US 12,191,178 B2
Semiconductor manufacturing apparatus, failure prediction method for semiconductor manufacturing apparatus, and failure prediction program for semiconductor manufacturing apparatus
Jumpei Fujikata, Tokyo (JP); Yuji Araki, Tokyo (JP); Tensei Sato, Tokyo (JP); and Ryuya Koizumi, Tokyo (JP)
Assigned to EBARA CORPORATION, Tokyo (JP)
Filed by EBARA CORPORATION, Tokyo (JP)
Filed on Feb. 28, 2022, as Appl. No. 17/682,235.
Application 17/682,235 is a division of application No. 15/945,487, filed on Apr. 4, 2018, granted, now 11,315,812.
Claims priority of application No. 2017-075436 (JP), filed on Apr. 5, 2017.
Prior Publication US 2022/0181180 A1, Jun. 9, 2022
Int. Cl. H01L 21/67 (2006.01); C25D 3/12 (2006.01); G05B 19/05 (2006.01); G05B 19/418 (2006.01); G05B 23/02 (2006.01); H01L 21/677 (2006.01); H01L 21/687 (2006.01); C25D 17/00 (2006.01); C25D 17/02 (2006.01); C25D 17/10 (2006.01); C25D 21/06 (2006.01); C25D 21/10 (2006.01); C25D 21/12 (2006.01)

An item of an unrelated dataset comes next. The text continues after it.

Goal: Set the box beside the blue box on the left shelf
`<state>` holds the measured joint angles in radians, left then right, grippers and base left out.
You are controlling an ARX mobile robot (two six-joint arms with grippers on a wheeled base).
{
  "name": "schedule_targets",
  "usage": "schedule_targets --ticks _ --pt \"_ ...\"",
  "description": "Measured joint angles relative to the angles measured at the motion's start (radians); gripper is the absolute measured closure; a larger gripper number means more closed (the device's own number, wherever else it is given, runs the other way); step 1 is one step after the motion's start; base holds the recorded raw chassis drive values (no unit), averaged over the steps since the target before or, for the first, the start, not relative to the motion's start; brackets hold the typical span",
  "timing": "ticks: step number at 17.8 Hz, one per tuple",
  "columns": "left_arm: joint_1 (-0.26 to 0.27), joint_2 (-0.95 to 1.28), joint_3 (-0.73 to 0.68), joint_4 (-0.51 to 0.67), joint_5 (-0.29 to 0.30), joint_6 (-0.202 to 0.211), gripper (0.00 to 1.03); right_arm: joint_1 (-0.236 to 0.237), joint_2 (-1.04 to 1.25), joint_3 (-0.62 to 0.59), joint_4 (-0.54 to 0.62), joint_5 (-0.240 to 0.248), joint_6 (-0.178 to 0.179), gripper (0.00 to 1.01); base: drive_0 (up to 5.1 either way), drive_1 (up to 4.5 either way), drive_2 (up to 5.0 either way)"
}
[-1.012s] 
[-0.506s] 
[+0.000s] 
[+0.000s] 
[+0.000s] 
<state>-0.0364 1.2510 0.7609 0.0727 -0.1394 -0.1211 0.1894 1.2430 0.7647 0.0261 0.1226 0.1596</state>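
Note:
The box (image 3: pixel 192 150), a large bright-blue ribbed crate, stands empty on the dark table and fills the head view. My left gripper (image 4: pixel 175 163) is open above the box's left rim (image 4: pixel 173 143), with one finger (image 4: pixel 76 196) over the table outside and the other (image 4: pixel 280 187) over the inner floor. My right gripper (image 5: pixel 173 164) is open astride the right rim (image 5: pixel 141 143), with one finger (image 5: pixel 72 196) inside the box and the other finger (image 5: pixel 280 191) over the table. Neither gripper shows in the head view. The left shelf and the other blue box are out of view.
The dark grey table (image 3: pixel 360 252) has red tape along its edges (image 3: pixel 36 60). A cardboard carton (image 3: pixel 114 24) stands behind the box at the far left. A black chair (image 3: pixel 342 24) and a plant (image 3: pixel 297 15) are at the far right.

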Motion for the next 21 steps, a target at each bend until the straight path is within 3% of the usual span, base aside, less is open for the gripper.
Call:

CPC H01L 21/67276 (2013.01) [C25D 3/12 (2013.01); G05B 19/058 (2013.01); G05B 19/41875 (2013.01); G05B 23/02 (2013.01); G05B 23/0283 (2013.01); H01L 21/67057 (2013.01); H01L 21/67086 (2013.01); H01L 21/67242 (2013.01); H01L 21/67288 (2013.01); H01L 21/67751 (2013.01); H01L 21/68707 (2013.01); C25D 17/001 (2013.01); C25D 17/02 (2013.01); C25D 17/10 (2013.01); C25D 21/06 (2013.01); C25D 21/10 (2013.01); C25D 21/12 (2013.01); G05B 2219/2602 (2013.01)] 10 Claims
OG exemplary drawing
 
1. A semiconductor manufacturing apparatus for processing substrates, comprising:
a first device which is a component among a plurality of components of the semiconductor manufacturing apparatus;
a first calculating circuit that determines one or more measured feature quantities indicating a state of the first device based on one or more physical quantities indicating the state of the first device detected at the first device, each measured feature quantity being set to a value based on each corresponding physical quantity among the one or more physical quantities;
an abnormal detection circuit that determines whether the first device is operating normally or abnormally by evaluating the one or more measured feature quantities by an identifier generated by learning with a support vector machine, using as training samples a normal data set of feature quantities representative of normal operation and a failure data set of feature quantities representative of abnormal operation, or by evaluating the measured one or more feature quantities based on a degree of deviation of the measured one or more feature quantities from the normal data set; and
a failure prediction circuit that:
calculates, when the first device is determined to be operating abnormally, a deviation between a measured feature quantities vector comprising the measured one or more feature quantities and one or more model feature quantities vectors, wherein each of the one or more model feature quantities vectors comprises one or more model feature quantities corresponding to the measured feature quantities and the calculation is performed at each time in a plurality of pieces of model data, wherein each piece of model data includes a temporal change in corresponding one or more model feature quantities in the model feature quantities vector, until the first device fails from a normal state of the first device,
determines one or more pieces of model data included in the one or more model feature quantities vector with a minimum deviation between the measured feature quantities vector and the model feature quantities vector at each time in the plurality of pieces of model data, among the plurality of pieces of model data,
calculates one or more predicted times until failure from one or more differences between a failure time point in the determined one or more pieces of model data and one or more points in time corresponding to the one or more model feature quantities that is obtained based on the one or more measured feature quantities which causes the abnormal detection circuit to determine that the first device is operating, the minimum predicted time is selected from among the plurality of predicted times, and
stops the receiving of a new substrate to prevent an introduction of defects on the new substrate when the minimum predicted time until failure is smaller than a predetermined threshold.